Other payment disputes are set aside until settled (i.e. credit card purchases, invoiced overcharges or disputes, etc.). The county's excuse is they're understaffed. Yet this same county found $1M+ dollars to pay Manitron for substandard work in underperforming reassessment, while protecting Manitron from any standard by imposing an impossible time allotment or schedule to perform professional quality work; from which Manitron was therefore able to disclaim responsibility. Once again it's citizens who are unduly burdened with the unfair malpractices of government.

Paul K. Ogden said...

Doug, you're right...no notice of tort claim problem if you're just asking for injunctive relief.

Citizen Kane said...

As I remember attending traffic court in Johnson County a decade or so ago, I remember deciding not to contest the case after hearing a statement from the Judge that appeared to me to be a thinly-veiled threat (of a sure lost and increased costs).

So, to me, this current travesty is just another point along the government's abusive power continuum.

patriot paul said...

Excellent post and effort.

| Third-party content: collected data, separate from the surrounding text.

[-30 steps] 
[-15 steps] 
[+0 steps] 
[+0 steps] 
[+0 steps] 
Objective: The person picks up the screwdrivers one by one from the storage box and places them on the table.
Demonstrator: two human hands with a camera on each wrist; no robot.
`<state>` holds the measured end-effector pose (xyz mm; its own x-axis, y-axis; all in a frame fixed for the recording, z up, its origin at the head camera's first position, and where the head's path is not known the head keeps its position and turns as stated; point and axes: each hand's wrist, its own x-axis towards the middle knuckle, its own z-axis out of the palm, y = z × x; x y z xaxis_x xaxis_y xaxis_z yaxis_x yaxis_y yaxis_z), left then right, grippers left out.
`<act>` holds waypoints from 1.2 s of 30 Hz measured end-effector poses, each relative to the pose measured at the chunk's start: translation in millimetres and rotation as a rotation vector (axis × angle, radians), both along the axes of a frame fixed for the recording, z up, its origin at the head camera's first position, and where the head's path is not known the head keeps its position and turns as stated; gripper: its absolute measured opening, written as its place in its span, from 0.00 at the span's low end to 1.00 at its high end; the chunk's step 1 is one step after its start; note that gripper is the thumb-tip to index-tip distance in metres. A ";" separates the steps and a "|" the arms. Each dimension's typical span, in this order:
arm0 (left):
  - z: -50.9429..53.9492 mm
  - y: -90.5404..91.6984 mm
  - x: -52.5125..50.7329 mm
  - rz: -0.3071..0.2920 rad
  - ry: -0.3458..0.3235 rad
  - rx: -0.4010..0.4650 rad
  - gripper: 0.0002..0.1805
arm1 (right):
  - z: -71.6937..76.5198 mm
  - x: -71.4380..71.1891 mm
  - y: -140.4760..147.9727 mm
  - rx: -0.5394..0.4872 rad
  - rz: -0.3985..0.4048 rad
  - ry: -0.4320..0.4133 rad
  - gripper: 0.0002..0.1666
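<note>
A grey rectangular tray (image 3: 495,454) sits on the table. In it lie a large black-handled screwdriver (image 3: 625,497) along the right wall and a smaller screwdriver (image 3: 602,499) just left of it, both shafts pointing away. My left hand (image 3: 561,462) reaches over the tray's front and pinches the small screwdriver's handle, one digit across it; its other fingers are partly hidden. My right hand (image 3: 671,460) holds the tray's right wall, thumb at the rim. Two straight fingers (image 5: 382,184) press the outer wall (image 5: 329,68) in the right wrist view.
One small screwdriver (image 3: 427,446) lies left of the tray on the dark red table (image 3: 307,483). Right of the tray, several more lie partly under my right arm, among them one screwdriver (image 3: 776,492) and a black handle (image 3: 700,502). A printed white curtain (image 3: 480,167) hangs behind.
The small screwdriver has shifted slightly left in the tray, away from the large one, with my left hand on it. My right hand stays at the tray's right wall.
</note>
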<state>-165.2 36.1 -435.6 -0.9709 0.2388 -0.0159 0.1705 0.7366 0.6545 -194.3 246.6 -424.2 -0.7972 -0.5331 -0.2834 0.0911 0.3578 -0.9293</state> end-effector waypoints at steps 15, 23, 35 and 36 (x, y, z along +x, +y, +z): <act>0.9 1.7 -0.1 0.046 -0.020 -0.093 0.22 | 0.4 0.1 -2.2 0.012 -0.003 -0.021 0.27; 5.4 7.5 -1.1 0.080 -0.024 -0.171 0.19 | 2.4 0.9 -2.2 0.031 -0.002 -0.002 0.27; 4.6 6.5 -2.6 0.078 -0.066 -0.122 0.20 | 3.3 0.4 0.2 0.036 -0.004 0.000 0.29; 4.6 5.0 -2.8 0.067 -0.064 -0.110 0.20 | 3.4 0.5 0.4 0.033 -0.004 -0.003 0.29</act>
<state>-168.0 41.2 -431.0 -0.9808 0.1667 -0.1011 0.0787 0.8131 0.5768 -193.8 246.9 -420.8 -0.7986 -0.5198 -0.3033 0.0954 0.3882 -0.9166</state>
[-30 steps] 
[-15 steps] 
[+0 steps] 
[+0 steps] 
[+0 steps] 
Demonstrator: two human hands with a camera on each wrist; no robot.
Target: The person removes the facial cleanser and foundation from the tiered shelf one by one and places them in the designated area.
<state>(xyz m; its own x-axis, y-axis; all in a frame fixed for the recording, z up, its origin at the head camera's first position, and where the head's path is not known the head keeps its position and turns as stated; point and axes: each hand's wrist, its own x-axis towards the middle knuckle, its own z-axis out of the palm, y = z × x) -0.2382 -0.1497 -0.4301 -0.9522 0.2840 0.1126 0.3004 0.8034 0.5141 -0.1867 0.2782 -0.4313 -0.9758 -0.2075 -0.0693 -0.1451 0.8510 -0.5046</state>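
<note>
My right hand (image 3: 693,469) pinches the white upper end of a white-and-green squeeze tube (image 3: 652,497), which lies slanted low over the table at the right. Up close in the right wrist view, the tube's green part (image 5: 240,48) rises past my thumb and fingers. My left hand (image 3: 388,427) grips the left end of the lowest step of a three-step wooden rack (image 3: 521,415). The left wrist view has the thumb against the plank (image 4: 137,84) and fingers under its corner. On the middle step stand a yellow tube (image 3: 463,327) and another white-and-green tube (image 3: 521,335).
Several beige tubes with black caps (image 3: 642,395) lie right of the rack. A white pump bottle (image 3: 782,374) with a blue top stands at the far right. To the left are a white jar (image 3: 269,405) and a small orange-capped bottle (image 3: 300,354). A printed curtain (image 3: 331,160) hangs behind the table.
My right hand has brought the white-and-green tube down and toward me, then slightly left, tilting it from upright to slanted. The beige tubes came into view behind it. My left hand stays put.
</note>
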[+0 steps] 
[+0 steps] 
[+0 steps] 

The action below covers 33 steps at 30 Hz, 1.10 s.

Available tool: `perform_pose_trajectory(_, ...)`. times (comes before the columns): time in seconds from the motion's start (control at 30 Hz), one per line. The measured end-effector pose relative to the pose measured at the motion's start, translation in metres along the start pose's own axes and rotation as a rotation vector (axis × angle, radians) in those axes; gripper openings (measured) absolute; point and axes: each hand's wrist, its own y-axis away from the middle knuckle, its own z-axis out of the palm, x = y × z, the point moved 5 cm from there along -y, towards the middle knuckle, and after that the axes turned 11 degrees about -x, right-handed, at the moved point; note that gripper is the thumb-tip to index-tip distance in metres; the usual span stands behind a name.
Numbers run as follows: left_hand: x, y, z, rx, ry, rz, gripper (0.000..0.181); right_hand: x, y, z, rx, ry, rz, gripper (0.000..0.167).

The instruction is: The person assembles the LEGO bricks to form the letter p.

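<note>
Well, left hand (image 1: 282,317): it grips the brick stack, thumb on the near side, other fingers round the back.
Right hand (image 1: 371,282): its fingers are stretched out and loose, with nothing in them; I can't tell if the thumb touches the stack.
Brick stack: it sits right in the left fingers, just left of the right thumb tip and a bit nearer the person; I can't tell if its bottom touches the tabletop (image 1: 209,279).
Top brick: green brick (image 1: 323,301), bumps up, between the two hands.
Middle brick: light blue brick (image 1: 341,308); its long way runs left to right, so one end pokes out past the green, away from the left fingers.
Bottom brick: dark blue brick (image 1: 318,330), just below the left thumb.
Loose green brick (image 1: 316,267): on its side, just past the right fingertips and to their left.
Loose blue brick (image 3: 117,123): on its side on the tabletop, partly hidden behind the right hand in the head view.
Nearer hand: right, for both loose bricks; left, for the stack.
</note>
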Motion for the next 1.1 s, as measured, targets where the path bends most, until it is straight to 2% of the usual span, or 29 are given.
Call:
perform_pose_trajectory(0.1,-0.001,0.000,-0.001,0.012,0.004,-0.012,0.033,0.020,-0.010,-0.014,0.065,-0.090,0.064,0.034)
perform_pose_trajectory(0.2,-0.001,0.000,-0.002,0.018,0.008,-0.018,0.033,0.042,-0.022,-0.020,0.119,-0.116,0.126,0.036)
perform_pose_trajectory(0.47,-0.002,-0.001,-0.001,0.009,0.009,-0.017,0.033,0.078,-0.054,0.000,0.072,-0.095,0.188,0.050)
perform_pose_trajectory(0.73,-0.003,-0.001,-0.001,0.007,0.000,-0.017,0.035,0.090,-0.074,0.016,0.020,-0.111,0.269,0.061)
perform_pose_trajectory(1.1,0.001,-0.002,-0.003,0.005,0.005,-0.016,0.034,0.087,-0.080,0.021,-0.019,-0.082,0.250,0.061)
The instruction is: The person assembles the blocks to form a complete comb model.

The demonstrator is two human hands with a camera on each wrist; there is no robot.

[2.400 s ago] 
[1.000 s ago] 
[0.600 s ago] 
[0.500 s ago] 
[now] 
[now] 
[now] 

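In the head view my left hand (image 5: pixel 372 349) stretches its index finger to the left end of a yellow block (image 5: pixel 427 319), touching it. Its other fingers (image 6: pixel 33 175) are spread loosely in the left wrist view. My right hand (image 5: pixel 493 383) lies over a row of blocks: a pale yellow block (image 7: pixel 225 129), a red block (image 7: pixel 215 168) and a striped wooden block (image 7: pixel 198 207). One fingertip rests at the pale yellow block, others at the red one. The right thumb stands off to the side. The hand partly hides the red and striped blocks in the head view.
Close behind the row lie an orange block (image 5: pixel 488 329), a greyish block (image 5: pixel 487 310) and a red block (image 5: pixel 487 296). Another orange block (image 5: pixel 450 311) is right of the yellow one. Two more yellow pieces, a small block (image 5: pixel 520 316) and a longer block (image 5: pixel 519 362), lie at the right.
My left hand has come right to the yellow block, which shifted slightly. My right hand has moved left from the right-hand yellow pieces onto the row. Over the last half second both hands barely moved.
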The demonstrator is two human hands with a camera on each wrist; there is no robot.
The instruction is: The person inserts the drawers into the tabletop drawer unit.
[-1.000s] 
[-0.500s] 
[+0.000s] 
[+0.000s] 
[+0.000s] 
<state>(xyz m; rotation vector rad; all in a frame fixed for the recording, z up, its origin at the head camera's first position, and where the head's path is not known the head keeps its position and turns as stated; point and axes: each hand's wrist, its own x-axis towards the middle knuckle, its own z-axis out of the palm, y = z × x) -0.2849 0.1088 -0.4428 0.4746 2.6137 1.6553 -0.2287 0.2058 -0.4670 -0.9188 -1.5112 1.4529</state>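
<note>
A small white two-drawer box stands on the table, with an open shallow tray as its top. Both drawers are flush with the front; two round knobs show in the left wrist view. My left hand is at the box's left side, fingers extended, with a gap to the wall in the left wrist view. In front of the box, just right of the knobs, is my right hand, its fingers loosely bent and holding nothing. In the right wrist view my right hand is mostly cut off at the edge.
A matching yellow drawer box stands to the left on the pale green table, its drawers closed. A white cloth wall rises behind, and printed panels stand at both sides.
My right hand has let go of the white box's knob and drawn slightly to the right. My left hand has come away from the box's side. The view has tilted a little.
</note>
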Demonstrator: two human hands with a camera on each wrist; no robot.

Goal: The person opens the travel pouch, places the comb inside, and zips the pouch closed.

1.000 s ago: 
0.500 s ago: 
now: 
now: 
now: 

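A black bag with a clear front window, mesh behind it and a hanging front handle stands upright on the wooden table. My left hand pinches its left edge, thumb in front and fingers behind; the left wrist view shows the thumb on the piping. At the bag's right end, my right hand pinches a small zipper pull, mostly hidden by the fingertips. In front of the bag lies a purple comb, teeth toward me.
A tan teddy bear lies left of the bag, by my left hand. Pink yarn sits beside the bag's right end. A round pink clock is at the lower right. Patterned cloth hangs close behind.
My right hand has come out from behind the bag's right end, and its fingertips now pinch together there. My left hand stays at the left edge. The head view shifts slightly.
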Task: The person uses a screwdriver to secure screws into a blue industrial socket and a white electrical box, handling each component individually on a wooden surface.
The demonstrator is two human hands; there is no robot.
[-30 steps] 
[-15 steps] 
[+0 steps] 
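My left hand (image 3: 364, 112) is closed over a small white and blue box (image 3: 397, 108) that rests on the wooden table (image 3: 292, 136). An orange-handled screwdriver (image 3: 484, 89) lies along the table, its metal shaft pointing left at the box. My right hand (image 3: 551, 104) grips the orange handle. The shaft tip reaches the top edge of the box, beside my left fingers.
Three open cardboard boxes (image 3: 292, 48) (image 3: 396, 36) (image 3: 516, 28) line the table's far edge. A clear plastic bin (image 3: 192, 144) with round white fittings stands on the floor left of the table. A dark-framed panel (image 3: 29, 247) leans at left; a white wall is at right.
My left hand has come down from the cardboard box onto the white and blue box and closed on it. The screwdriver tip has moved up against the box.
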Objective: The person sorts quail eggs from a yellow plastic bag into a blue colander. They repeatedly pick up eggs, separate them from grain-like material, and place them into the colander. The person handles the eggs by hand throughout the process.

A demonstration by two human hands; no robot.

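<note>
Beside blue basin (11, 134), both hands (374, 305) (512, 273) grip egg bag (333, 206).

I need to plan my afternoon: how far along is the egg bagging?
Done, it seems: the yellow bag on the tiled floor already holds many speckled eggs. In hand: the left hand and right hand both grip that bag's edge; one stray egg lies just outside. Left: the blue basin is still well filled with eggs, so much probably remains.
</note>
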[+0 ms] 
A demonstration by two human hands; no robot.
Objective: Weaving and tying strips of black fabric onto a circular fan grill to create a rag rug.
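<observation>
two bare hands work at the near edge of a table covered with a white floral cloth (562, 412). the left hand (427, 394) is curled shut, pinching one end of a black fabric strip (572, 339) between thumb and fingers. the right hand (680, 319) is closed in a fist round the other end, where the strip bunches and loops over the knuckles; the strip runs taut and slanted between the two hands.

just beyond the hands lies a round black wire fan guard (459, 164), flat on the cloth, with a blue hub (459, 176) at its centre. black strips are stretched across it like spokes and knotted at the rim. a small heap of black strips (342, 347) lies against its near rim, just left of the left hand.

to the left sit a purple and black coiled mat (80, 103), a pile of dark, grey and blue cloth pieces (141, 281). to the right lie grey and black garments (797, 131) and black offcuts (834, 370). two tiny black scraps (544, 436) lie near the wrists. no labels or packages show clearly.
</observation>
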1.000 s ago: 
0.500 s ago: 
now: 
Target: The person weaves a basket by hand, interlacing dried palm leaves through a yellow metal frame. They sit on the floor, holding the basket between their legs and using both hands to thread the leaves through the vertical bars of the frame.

STOP INDIANA has a good insite; could be ramifications for how other venues are handled that stacks the cards against citizens by threats of penalties and implied guilty before being proven innocent syndrome. Some of us have talked already and willing to support you.

HOOSIERS FOR FAIR TAX said...

OGDEN FOR MAYOR!

And Ernie? I might be a Republican if the party were run by people of principle like Ogden.

Like I said before, if grandpa is naughty with the children, you don't sweep it under the carpet. You tell and stop him. You don't keep it a secret and look the other way because he's "family".

High and Dry said...

Are you able to add persons to the suit? I was recently cited for 71 in 55. I was definitely speeding, but only 65-67. Of course 71 is 16 over, so a 4 point violation. I can't afford to challenge because I can't risk the extra fines. If the police are clearly going to bump up speeds to increase the fines, don't be so obvious about it, make it 73 or something, really.